> WHAT IS REQUIRED: The answer must be every line below that contains the string "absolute".

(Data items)
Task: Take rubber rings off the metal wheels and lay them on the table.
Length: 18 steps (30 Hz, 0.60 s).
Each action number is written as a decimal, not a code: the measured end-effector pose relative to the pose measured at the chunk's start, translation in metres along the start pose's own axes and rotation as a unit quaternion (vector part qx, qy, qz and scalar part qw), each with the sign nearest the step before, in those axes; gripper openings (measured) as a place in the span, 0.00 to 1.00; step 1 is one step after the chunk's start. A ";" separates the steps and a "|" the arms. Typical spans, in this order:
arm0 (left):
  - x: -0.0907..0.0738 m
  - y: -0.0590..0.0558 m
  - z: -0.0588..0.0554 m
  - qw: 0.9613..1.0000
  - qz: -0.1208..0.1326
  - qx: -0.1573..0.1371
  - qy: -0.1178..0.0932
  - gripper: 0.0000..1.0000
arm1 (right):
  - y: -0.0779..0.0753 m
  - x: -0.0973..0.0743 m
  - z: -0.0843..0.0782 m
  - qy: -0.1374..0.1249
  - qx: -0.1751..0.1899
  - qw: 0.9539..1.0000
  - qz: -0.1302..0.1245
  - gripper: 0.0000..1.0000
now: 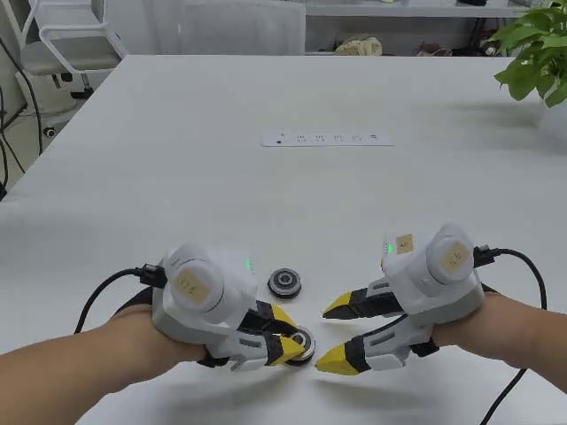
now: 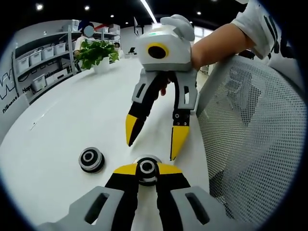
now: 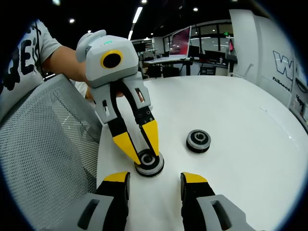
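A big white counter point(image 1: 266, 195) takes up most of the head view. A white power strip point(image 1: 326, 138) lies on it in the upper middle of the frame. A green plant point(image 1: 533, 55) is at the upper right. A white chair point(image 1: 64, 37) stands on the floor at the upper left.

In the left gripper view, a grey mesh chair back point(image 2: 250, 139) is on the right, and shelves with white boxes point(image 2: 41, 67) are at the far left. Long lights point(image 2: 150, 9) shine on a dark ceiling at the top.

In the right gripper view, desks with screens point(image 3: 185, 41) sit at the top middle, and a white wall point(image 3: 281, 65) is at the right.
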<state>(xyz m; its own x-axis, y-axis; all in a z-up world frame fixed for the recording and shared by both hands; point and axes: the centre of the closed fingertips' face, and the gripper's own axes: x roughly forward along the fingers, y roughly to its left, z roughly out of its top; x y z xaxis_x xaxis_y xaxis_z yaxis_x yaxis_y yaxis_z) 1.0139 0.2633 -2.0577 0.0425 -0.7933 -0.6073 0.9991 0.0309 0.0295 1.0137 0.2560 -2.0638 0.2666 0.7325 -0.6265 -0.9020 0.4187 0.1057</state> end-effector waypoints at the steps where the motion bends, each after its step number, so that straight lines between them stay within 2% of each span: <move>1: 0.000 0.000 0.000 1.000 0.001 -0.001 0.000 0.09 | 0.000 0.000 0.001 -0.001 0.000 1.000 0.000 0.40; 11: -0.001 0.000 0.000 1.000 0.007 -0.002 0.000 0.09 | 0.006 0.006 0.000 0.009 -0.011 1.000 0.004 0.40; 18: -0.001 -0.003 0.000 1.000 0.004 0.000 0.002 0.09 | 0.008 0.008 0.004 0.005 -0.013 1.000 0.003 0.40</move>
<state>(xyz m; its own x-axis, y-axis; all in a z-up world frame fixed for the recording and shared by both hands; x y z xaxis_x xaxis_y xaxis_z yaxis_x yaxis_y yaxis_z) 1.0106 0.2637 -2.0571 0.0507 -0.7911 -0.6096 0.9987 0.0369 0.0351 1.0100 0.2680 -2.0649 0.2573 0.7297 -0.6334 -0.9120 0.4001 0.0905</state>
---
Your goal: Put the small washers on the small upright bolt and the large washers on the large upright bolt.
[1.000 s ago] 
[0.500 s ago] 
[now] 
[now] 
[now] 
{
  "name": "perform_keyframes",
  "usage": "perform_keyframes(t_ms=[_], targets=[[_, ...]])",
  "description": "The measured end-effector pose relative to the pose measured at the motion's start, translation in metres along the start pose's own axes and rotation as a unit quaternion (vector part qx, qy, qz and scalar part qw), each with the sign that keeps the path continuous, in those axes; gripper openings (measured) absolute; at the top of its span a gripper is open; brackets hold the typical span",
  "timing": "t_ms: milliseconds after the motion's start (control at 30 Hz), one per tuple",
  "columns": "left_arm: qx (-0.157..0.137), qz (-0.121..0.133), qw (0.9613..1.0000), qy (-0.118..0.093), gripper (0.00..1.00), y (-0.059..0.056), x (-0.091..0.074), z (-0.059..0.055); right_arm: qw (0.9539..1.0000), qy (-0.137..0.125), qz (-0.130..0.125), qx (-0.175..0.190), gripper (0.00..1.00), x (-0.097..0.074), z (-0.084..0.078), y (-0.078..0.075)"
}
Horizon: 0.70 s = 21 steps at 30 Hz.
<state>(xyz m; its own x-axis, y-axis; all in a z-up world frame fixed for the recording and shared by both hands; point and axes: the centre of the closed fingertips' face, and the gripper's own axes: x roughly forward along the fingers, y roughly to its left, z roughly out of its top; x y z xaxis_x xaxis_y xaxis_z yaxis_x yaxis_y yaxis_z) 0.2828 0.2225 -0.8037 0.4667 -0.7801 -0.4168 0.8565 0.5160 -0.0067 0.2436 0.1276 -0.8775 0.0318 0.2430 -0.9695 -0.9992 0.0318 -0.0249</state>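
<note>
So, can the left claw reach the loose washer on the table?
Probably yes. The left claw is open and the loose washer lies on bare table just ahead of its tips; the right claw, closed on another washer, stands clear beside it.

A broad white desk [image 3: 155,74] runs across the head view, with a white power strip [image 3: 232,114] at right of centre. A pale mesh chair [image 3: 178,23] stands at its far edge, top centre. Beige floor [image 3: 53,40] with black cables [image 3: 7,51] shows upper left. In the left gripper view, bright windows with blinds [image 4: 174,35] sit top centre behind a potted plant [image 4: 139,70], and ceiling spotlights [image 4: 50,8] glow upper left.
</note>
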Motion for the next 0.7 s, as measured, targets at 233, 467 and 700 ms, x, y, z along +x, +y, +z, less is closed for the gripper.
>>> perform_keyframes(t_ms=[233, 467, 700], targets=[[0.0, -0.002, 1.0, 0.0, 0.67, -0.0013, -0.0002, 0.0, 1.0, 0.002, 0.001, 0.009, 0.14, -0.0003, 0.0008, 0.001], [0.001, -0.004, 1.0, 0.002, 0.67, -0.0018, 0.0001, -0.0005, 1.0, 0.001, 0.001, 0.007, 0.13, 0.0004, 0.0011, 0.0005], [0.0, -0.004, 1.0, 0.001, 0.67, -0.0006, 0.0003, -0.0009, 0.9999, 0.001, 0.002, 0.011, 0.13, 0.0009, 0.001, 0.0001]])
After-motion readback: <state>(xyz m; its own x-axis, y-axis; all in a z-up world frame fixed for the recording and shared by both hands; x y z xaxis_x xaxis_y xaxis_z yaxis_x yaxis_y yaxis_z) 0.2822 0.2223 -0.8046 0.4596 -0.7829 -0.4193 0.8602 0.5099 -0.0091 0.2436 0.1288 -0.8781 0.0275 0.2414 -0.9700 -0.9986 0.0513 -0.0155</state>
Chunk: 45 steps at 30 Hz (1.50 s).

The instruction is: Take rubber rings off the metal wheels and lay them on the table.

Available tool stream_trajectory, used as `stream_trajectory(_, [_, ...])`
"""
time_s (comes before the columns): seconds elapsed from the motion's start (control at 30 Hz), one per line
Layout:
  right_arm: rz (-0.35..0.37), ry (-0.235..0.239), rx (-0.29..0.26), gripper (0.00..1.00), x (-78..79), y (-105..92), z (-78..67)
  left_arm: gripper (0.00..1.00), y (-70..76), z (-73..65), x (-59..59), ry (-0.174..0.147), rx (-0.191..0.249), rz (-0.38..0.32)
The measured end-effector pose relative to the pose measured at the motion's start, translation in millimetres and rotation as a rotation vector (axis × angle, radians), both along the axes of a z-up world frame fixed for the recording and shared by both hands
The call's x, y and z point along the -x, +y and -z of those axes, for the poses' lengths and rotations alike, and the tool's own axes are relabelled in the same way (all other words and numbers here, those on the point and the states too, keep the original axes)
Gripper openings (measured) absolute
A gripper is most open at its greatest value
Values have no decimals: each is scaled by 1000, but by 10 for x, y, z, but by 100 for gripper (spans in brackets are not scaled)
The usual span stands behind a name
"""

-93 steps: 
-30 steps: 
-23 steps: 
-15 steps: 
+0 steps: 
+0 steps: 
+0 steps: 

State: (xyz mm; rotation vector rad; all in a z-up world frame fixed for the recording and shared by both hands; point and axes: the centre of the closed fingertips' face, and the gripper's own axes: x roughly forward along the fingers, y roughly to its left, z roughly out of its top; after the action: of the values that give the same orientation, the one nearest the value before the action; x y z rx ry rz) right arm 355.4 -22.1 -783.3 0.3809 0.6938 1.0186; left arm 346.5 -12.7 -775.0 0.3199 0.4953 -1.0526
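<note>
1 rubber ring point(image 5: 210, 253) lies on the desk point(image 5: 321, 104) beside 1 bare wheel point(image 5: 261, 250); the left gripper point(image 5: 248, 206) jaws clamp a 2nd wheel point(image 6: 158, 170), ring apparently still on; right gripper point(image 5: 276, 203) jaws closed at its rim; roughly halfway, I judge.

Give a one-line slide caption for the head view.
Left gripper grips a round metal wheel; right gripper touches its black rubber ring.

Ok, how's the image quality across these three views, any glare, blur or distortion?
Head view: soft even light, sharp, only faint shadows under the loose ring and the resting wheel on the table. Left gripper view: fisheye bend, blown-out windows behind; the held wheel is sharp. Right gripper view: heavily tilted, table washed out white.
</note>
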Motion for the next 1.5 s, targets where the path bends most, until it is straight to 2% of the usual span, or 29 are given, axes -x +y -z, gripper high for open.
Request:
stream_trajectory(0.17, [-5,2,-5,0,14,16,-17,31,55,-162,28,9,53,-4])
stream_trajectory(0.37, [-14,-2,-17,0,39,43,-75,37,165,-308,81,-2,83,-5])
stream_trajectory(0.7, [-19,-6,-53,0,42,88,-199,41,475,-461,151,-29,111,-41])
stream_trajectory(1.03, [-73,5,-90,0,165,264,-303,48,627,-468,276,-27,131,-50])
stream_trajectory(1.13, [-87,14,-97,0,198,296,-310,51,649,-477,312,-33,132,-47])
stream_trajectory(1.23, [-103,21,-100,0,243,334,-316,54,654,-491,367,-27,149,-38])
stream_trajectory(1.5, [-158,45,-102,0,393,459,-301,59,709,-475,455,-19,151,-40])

> WRITTEN ANSWER:
  "description": "The measured end-effector pose relative to the pose measured at the motion's start, translation in metres along the start pose's own axes and rotation as a unit quaternion (vector part qx, qy, qz and scalar part qw), each with the sign that keeps the path continuous, in those axes; gripper openings (measured) absolute; at the top of its span a gripper is open; brackets hold the typical span",
Gripper openings (measured) absolute

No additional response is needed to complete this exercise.